NiMARE gclda model using the Neuroquery database - Code error

nickcorriveaul · October 8, 2021, 3:27pm

Hi Taylor,

I have tried to run the gclda model using the Neurosynth & Neuroquery database. Everything worked well for the former (thanks for your previous advice), but I am running into an issue while creating the files object using the nimare.extract.fetch_neuroquery function. Although are the necessary neuroquery files are in the appropriate folder, it says the index list is empty. It looks like it looking for a single file containing “combined” “neuroquery7547” and “tfidf” in its name. Changing “7547” for “6308” worked, as there is a file named “data-neuroquery_version-1_vocab-neuroquery6308_source-combined_type-tfidf_features.npz” in the folder.
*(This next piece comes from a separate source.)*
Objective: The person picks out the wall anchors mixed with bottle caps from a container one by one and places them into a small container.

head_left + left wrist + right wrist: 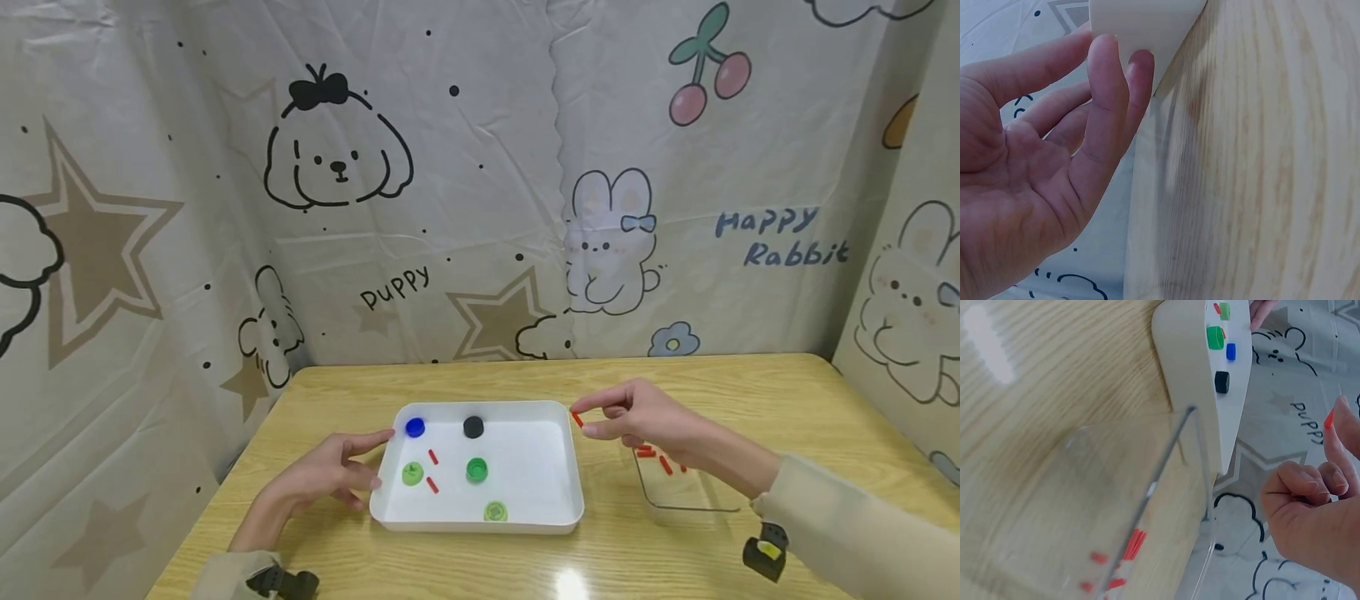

However, I am not sure if this is correct. I initially thought the command should fetch three different files, no? I thought this may be due to a typo on the NiMARE instructions, but I have no idea. I thought your help would be beneficial at this point.

Let me know!

Many thanks.

‘’‘files = nimare.extract.fetch_neuroquery(
dir_data=out_dir,
version=“1”,
overwrite=False,
source=“combined”,
vocab=“neuroquery7547”,
type=“tfidf”,
)
pprint(files)
neuroquery_db = files[0]’’’

tsalo · October 8, 2021, 4:32pm

Hi Nick,

The first issue is that tfidf values are only available for the neuroquery6308 vocabulary, as you noted. When you run fetch_neuroquery, using an invalid combination of source, vocabulary, etc., it should just return an empty list.

The second issue is that GCLDA must be trained on term counts, rather than tfidf values, so you’ll want to use the neuroquery7547 vocabulary (or maybe the larger neuroquery156521 vocabulary, if you’re willing to commit serious resources to fitting the model). The neuroquery6308 vocabulary only has tfidf values available.

One minor issue with your code is that you have dir_data instead of data_dir, although I’m guessing that was just a mistake in the pasted code rather than what you ran since you didn’t report a relevant exception.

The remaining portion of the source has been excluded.